Franklin invites you into his smoky kingdom with no topic off limits, no secrets held back, and he starts from the very beginning. No, you don’t have to raise your own cow, but you may have to build or modify your own smoker so that you can get it to work the way you need to. He even offers welding information, in case you need to get industrial. Yes, it’s that geeky.
Learn how Aaron Franklin seasons his post oak.
On a practical level, this isn’t a book for Big Green Egg owners or even folks like me with an upright drum smoker, which I’ll admit I’ve used mainly for fish and turkeys, not beef or ribs. It’s not really even for those casual once-a-year barbecue parties in which the guys sit up all night with an ice chest of longnecks and a few briskets or racks of ribs for a party or family reunion, though that is how Franklin got his start.

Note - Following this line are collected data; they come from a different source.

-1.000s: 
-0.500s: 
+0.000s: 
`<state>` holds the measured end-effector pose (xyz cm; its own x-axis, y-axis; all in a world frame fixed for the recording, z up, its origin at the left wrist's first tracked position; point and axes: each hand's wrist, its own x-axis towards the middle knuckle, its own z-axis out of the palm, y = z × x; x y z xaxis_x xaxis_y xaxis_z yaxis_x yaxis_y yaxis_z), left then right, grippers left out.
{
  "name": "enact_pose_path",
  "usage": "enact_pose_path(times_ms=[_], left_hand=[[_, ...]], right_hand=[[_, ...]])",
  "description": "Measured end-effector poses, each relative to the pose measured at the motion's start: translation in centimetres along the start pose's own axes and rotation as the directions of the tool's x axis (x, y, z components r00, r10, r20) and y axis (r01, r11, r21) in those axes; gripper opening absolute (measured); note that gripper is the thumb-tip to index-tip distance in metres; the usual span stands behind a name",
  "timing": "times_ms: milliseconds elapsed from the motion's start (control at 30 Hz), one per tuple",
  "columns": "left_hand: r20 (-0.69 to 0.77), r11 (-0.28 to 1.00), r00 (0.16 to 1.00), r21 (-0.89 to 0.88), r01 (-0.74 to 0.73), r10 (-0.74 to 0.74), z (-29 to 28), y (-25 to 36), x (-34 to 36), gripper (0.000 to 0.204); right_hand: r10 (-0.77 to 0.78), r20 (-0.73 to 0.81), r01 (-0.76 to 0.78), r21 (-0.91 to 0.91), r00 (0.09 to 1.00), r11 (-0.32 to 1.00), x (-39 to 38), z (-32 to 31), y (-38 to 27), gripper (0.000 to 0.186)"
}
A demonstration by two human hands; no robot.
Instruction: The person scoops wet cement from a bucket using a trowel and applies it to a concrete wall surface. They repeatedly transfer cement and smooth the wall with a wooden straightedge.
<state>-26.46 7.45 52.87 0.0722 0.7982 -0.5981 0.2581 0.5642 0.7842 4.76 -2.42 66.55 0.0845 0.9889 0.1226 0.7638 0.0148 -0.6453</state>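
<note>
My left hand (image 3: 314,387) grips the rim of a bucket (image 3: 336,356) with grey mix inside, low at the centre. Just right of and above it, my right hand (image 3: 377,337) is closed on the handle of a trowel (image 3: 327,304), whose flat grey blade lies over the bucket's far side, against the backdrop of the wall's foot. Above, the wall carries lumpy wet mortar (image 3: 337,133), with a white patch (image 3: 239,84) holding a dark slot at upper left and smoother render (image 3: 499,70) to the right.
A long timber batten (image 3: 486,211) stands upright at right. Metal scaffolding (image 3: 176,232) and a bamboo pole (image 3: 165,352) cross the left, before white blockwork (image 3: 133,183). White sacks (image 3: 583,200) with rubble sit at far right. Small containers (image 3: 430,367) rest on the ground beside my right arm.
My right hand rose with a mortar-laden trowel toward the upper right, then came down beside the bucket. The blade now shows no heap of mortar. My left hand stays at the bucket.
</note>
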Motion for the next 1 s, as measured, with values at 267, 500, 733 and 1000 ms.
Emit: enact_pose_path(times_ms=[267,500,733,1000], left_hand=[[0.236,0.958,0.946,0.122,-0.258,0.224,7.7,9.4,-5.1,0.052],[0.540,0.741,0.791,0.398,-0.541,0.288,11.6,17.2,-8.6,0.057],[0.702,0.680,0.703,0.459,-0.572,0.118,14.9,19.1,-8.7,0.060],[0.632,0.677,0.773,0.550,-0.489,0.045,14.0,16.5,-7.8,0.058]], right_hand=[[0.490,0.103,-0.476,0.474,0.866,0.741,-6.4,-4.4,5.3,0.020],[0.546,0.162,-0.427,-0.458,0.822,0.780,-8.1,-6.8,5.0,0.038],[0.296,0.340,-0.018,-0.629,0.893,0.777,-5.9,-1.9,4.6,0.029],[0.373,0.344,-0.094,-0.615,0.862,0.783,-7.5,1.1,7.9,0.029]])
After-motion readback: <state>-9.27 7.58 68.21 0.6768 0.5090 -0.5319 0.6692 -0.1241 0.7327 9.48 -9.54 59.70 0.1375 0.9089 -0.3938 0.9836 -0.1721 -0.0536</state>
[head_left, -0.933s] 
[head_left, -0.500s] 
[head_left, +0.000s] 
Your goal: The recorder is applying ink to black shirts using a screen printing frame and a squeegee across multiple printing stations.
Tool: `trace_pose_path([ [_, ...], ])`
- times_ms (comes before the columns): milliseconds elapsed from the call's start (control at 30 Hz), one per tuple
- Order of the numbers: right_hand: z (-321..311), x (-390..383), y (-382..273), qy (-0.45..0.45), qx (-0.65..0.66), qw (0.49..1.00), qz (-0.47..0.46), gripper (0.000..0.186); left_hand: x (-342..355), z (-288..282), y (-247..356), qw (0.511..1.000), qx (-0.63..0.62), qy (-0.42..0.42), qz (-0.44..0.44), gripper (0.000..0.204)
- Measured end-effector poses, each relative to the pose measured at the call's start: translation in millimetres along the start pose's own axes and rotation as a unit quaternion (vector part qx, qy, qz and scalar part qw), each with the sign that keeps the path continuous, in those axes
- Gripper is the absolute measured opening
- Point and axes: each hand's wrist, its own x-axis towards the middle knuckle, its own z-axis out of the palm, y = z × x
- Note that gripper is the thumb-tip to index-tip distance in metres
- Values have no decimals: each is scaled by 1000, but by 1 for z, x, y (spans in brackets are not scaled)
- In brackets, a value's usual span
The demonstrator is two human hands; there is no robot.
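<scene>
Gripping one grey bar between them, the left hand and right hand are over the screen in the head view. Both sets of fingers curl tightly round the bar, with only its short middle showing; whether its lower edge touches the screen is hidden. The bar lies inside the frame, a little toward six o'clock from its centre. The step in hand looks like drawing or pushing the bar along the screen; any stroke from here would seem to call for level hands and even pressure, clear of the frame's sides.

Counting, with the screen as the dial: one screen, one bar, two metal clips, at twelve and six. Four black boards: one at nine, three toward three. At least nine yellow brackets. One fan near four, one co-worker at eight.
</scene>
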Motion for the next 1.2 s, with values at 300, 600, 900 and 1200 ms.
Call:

This is for the serious smoker who wants to understand the thermodynamics involved in producing world-class barbecue. Franklin takes you through easy-to-read sections on how smoke works, how it must flow through the drum, how to distinguish good smoke from bad, how to choose which wood to use with which meat, how to season your wood, how to pick out a brisket, how to make a rub, when to leave that brisket alone in the smoker, and how to treat your brisket so it will continue to tenderize even after it has been smoked to what you might consider the perfect temperature.
It’s also for any die-hard barbecue lover, because Franklin shares his passion for the subject in an engaging, conversational voice that will leave you excited about your next three-meat plate, whether you plan on using the information on your own smoker or you just want to understand better what goes into making that meat so irresistible.
Part of the journey is learning from your mistakes, and Franklin admits to having made his own. These stories provide some welcome comic relief and show you a human side of the man behind the smoked meat.
You also glean a few insights into Franklin that might not have been readily apparent, such as the fact he considers his knowledge of barbecue far from complete. “I’m still learning,” he says more than once. And he means it. He doesn’t directly use the “low and slow” method many Texas pitmasters have used for years, but you’ll have to read in depth to find out just how it differs.
Two of the smokers at Franklin Barbecue,
It was good to learn that his prime briskets (hence his prime prices) come from cows that have been ethically raised and butchered, yet he does not like grass-fed brisket for smoking. He does like to keep things around him practical, as he shows in this passage from the chapter on Fire + Smoke:
“It’s hardly glamorous, but the tool I probably use the most at the restaurant is not a carving knife or a boning knife or a fancy digital thermometer. This tool you’ll find most often in my hands when doing a cooking shift is a shovel. At all times, there’s one shovel propped outside the firebox of each of our six cookers. It’s an essential tool. I don’t like the heavy shovels that last forever; I like the light ones you can throw around real easy. That’s because, let’s face it, I’m using it nearly constantly, and the heavier the shovel, the hard it is on the old body.”
When Bonnie Walker and I were researching our barbecue book, one of the questions we heard repeatedly was whether the wait in line for Franklin Barbecue was worth it. Our answer was almost always the same; we asked them: Do you mind waiting for anything you love? To those who were too impatient, we said no. But to those who enjoy the experience that comes with that wait, including the camaraderie that develops among all of you sharing in that love of fine barbecue, you will certainly relish the memory, regardless of your final opinion of the meat by itself.
The same is true of “Franklin Barbecue: A Meat-Smoking Manifesto.” If all you want is a simple, one-page list of instructions on how to smoke meat, look elsewhere. If you’re at all interested in the workings of one barbecue-obsessed mind and how to apply that to your barbecue, then you’ll enjoy this ride.